The bill would create a Strategic Hub for Innovation and Financial Technology (FinHub) committee at the SEC, while the bill would codify the CFTC’s similar LabCFTC.
Among the several studies that would be mandated by the bill, the SEC and CFTC would be tasked with jointly examining the state of decentralized finance (DeFi). The bill would exclude some DeFi activities from regulation, including compiling network transactions, providing computational work, providing a user-interface that enables users to read and access data about a blockchain system, distributing a decentralized finance messaging system or operating or participating in a liquidity pool for specified purposes, and distributing software that allows users to personally safeguard or custody their own digital assets or related private keys.
Bipartisan support, yet critics abound. House Agriculture Committee Ranking Member Angie Craig (D-Minn), who spoke by press release after the CLARITY Act was passed, is perhaps typical of many Democrats who supported the CLARITY Act and see the bill as imperfect but necessary to facilitate the lawful trading of digital assets.
“The CLARITY Act takes a step in the right direction by allowing the CFTC and SEC to mitigate undue financial risk and protect everyday Americans participating in digital asset markets,” said Craig. “This bill is not perfect.
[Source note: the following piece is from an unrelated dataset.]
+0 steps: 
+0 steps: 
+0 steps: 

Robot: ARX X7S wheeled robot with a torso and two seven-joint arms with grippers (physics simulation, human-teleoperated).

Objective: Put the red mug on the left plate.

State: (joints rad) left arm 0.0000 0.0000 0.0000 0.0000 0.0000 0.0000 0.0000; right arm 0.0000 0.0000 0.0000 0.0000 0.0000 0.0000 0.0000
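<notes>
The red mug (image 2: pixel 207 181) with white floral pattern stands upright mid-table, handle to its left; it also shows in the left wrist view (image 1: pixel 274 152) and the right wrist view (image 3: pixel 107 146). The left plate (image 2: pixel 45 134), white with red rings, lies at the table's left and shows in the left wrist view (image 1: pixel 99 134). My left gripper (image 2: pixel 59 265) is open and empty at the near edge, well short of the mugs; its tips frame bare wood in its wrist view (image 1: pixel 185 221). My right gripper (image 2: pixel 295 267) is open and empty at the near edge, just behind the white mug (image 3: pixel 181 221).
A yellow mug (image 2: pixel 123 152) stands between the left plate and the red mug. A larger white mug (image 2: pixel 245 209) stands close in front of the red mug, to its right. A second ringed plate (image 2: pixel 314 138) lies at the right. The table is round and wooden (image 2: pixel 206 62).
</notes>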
There is more work to be done to prevent those in power, including the president’s family business, from the inherent conflicts of interests of participating in the digital asset and other markets while president.”
Senator Tim Scott (R-SC), Chair of the Senate Banking Committee, issued a statement in which he said “[w]ith his [President Trump’s] signature on the GENIUS Act, we’ve made history and have delivered important regulatory clarity for the stablecoin industry.” But Scott, with a nod to upcoming Senate debate on the CLARITY Act added: “Let’s be clear—our work here is not finished—and I look forward to taking the same energy and approach to deliver digital asset market structure legislation to President Trump’s desk.”
In a statement addressing both the GENIUS Act and the CLARITY Act, Acting CFTC Chair Caroline D. Pham described this week’s actions by the House and the president as the start of a “golden age of digital asset innovation.” She added that “[t]he House also took an important step forward in advancing the CLARITY Act, a long-awaited framework for the regulation of digital asset markets.”
Even the North American Securities Administrators Association (NASAA) took a somewhat conciliatory approach to the CLARITY Act. “[W]hile we urge a NO vote today, we remain committed to and are grateful for the ongoing, productive discussions regarding NASAA’s requests for textual improvements,” said NASAA in a letter sent to House Speaker Mike Johnson (R-La) and Democratic Leader Hakeem Jeffries (D-NY).
But Amanda Fischer, Policy Director and COO at Better Markets, was less generous in a press release in which she suggested that the GENIUS Act may contribute to a future financial crisis and could leave investors largely unprotected from any abuses by the crypto industry.
With respect to the CLARITY Act, Fischer questioned the wisdom of altering a system of securities regulation that has held for nearly a century. “The CLARITY Act takes a hatchet to 90 years of protections born out of the Great Depression, encouraging investors to plow their savings into memes and scams instead of investments into real businesses that grow the economy,” said Fischer. “Members of the Senate should ask themselves these key questions [link omitted] about what type of financial system they want to enable before considering the CLARITY Act.”